– Ну, вот. Это другое дело.
Постель блистала невообразимой белизной. Девственная наволочка, четкие складки простыни, призывно отпахнутое одеяло.
– Иди сюда.
Левушка не шел. Знал, что сейчас пойдет, и не шел. А она глядела снизу вверх глазами округло бесстыжими, снисходительно улыбалась уголком рта. Он знал эту улыбку. Должен был привыкнуть. И не смог. Скорее кролик привыкнет к удаву. Потому что удав только заглатывает и делает это серьезно. Как невыносимо было бы кролику, если бы его заглатывали, снисходительно улыбаясь при этом! Уж если вы нас едите, так ешьте с уважением.
– Ну!
Город дышал за окном. Трудными вздохами гнал в комнату горячий воздух. Дыхание у города было хриплое, жаркое, как у тяжело больного человека. Обволакивало душной испариной. Покалывало острыми иглами. Вот ударит молния, рухнет на головы гром, небо ливнем прольется на землю, и будет зиять над нами, голыми, беззащитно одинокими, черная космическая дыра. Зоя глядела на него в упор, и он не мог сдвинуться с места.
Тогда она закрыла глаза.
– Зойка... – шептал, зарываясь лицом в густые волосы, – Зой-ка!..
Куда приткнуться слабому человеку? Где найти опору? Кто ты, что со мной? Что ты? Почему именно ты?..
– Зойка! – кричал на ухо отчаянно, как глухой. – Три-восемь, Зойка... Три-восемь!
Три-восемь! – это был их пароль. Заклинание. Священное слово. Последняя надежда. Когда тоска, когда разлад и уныние, раздраженность и злоба, стена глухого непонимания, два слова – три-восемь! – вспышкой, проблеском, паролем неожиданного прощения, ослепительного примирения. Три-восемь! – и нет обиды. Три-восемь! – и все заново. Три-восемь! – и можно жить дальше. Кто говорит, что мы не подходим друг другу? Кто врет, что браки совершаются на небесах? Какая чушь! Нелепость какая! Три-восемь, мой милый, три-восемь!
Туча ушла. Гроза разрядилась. Небо отмахнулось промытой голубизной. Земля вспрыснулась благодатной влагой. Пронесло, граждане! Пронесло и на этот раз!
– Десять минут... – сказала, задремывая. – И побегу.

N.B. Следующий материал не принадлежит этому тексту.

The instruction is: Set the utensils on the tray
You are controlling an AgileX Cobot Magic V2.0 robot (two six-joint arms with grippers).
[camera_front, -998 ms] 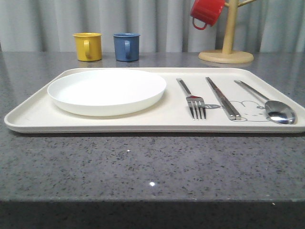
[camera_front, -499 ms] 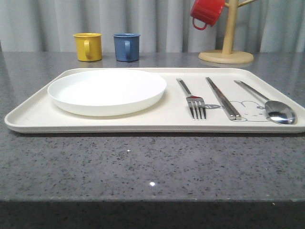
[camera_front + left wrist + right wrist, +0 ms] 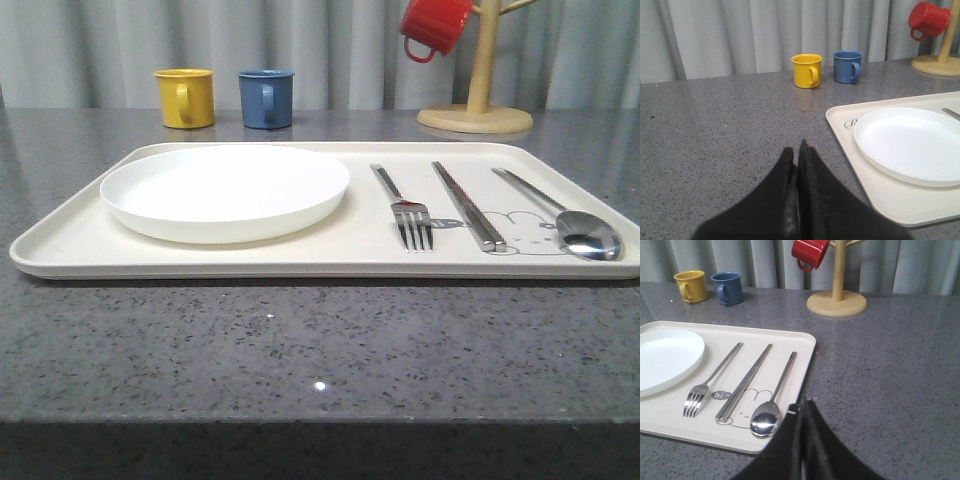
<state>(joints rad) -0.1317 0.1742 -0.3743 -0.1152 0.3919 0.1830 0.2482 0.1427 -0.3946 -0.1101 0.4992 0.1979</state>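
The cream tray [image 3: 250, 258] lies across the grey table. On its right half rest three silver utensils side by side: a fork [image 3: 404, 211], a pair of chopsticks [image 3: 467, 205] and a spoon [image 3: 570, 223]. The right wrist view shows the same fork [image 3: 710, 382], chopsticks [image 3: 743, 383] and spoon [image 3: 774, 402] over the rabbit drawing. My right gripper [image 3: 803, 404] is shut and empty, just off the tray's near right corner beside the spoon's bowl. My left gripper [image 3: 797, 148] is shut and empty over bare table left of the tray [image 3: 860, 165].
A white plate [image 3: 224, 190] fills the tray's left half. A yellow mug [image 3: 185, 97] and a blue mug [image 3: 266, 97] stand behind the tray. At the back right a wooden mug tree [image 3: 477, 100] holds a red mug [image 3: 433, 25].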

Левушка сидел, привалившись к стене, глядел на нее влюбленно, нежно и благодарно дотрагивался до плеча, до бедра, до руки. Кто бы мог предположить, что родилась эта женщина в угарной избе, спала на щелястом полу, подстелив полушубок, ела что придется, носила что попало, бегала по нужде на огороды, гоняла босиком по траве, по песку, по камням: пятки – подошвой у ботинка? Кто бы мог предположить, что баба Маня – ее мать, а дед Никодимов – отец?
– Господи... – простонала. – До чего хорошо, Господи!
7
Этой женщине повезло.
С местом и временем рождения.
Когда город поглотил их деревню, она была еще подростком. Ее брат, Леха Никодимов, давно уже вкалывал в поле, ее сестра, Аня Никодимова, доила коров на ферме, а она с утра до вечера моталась с подружками по деревне, забегала порой в избу, хватала горбушку – и опять за ворота.
Цеплялась за машины, таскала морковь с огородов, бегала по грибы, по ягоды, первой вставала у окон на свадьбах-поминках, заворожено разглядывала в сельпо слипшиеся, засахаренные "подушечки", купалась с подружками у запруды до посинения, до омертвения конечностей – в широких сестриных трусах, в большой братановой майке, храбро шлепалась пузом о воду, отчаянно колотила ногами, отжималась потом в кустах, пугливо прикрывая ладошками несуществующие прелести.
Вечно сопливая, вечно патлатая, с бородавками, с цыпками на руках, с незаживающими ссадинами, в стиранном-перестиранном платье, которое трещало и лезло по ветхим швам от резких движений тощего, костлявого тела. "Шкилет" – дразнили ее по деревне, а она в ответ так яростно пихалась острыми локтями, что от ее костяшек оставались на тепе багровые синяки.
Она была упрямая и настырная. Вредная и дотошная. Злопамятная и тщеславная. Подружек своих замучивала дружбой, врагов изводила ненавистью. Враг уже не рад был, враг только и мечтал замириться, но она добивала его безжалостно, затаптывала беспощадно. С ней не любили связываться, потому что отвязаться потом не было сил. Круглые совиные глаза глядели непримиримо. Кожа на обкусанных губах висела лохмотьями. Локти нацеливались в самые уязвимые места.